● Instructions for the task
Return exactly the listing's lines, from its first line to the line holding "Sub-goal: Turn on", ends included.

● Raw data
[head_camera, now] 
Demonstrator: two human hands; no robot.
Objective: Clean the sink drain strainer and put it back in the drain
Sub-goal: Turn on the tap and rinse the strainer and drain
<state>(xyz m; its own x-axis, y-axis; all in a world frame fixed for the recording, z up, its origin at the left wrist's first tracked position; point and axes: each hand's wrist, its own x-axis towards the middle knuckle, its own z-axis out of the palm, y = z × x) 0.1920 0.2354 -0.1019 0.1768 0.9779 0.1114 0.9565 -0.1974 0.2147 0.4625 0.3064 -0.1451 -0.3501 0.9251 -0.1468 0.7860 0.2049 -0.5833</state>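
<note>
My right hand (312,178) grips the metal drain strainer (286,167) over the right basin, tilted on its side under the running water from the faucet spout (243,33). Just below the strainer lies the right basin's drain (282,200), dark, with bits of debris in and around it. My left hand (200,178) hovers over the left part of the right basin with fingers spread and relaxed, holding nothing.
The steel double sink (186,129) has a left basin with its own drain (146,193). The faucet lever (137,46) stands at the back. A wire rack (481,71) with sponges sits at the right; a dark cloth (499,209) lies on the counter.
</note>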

● Response to this exercise
[head_camera, now] 
Demonstrator: two human hands; no robot.
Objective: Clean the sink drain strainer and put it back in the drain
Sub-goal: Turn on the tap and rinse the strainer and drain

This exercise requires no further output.